__Task instructions__
Spot each line in the data below containing "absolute" and copy it.

__Material to process__
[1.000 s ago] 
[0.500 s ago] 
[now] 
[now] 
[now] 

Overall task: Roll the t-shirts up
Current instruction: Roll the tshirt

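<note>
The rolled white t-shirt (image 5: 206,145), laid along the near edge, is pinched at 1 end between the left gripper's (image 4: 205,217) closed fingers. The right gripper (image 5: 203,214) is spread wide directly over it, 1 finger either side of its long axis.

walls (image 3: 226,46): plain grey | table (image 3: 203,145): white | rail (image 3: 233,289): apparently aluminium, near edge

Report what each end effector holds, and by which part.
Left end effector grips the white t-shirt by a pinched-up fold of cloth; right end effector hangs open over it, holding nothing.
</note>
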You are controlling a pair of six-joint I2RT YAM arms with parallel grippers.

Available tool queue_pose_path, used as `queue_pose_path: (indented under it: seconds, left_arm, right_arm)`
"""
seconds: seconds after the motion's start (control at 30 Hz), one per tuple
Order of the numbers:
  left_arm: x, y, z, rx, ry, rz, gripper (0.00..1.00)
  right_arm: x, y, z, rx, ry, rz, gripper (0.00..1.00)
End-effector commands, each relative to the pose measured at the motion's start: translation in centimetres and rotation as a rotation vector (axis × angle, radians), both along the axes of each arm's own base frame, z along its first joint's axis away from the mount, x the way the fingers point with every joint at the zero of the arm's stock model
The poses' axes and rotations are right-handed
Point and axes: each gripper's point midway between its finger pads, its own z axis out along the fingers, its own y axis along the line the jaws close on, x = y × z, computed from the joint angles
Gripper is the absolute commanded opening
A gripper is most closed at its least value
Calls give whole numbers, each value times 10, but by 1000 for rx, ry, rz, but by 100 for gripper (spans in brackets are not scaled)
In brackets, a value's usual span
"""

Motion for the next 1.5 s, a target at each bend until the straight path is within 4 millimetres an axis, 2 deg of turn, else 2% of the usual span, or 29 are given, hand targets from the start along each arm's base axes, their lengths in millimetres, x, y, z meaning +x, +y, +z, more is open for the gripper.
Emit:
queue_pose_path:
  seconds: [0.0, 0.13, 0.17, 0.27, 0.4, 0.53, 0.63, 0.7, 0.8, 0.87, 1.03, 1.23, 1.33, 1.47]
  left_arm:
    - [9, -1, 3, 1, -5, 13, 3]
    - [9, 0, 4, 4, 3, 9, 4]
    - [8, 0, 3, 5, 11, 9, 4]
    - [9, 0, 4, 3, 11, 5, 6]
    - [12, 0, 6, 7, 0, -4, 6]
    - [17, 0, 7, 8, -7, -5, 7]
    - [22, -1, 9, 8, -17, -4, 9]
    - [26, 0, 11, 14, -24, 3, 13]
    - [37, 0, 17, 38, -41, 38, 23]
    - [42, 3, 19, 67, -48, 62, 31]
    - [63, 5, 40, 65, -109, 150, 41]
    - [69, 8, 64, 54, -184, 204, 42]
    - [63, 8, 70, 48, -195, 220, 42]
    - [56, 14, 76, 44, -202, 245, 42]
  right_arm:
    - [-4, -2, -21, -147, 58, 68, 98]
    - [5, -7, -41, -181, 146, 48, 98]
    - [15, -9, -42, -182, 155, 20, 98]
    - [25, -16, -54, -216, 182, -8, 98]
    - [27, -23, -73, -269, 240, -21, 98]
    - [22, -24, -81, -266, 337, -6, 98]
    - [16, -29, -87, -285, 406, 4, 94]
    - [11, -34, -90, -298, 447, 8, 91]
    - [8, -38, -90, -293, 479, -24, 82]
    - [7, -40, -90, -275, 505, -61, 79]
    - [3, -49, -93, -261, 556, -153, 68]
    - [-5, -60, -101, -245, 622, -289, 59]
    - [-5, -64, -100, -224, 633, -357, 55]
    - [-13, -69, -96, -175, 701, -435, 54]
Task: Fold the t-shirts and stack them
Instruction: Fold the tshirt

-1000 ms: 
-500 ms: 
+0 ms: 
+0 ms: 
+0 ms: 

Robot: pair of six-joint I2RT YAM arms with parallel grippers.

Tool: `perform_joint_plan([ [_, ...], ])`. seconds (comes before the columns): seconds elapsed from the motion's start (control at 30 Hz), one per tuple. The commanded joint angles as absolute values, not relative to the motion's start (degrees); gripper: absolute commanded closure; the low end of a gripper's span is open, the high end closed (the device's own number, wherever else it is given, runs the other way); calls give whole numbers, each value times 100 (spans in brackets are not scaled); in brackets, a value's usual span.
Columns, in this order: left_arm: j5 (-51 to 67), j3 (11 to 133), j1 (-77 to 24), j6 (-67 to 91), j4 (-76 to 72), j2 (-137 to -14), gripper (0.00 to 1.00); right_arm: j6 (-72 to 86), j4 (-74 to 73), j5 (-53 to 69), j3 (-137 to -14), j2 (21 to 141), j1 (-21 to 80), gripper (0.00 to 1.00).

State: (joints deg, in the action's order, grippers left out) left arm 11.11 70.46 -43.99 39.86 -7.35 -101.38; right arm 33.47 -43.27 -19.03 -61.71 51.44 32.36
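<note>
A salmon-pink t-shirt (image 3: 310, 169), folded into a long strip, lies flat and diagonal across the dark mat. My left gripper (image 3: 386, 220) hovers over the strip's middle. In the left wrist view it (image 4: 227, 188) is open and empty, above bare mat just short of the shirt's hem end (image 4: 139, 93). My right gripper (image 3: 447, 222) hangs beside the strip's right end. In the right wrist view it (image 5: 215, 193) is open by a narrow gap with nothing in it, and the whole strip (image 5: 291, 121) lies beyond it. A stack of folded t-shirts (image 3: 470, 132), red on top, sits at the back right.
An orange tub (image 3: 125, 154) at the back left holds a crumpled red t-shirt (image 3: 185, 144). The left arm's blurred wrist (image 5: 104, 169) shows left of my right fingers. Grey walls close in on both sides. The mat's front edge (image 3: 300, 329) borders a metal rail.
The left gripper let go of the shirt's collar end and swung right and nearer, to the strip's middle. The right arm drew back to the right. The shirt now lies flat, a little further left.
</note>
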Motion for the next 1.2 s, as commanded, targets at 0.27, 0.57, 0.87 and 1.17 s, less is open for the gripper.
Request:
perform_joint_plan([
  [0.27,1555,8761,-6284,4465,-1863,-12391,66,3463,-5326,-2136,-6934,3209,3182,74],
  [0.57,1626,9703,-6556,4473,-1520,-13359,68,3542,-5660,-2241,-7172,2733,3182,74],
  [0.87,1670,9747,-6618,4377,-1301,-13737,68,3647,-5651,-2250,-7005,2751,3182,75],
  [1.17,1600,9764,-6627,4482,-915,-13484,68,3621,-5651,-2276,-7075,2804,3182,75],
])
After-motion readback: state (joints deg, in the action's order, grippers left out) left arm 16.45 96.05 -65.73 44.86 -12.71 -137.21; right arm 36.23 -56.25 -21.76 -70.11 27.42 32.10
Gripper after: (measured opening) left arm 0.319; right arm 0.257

__Response__
Gripper is the absolute commanded opening
Tool: `perform_joint_plan([ [_, ...], ])`. seconds (comes before the columns): seconds elapsed from the motion's start (control at 30 Hz), one per tuple. The commanded joint angles as absolute values, not relative to the motion's start (degrees); gripper: absolute commanded closure; the low end of a gripper's span is open, the high end closed (the device's own number, wherever else it is given, runs the other way); calls give whole numbers, each value times 100 (spans in brackets are not scaled); in brackets, a value's usual span.

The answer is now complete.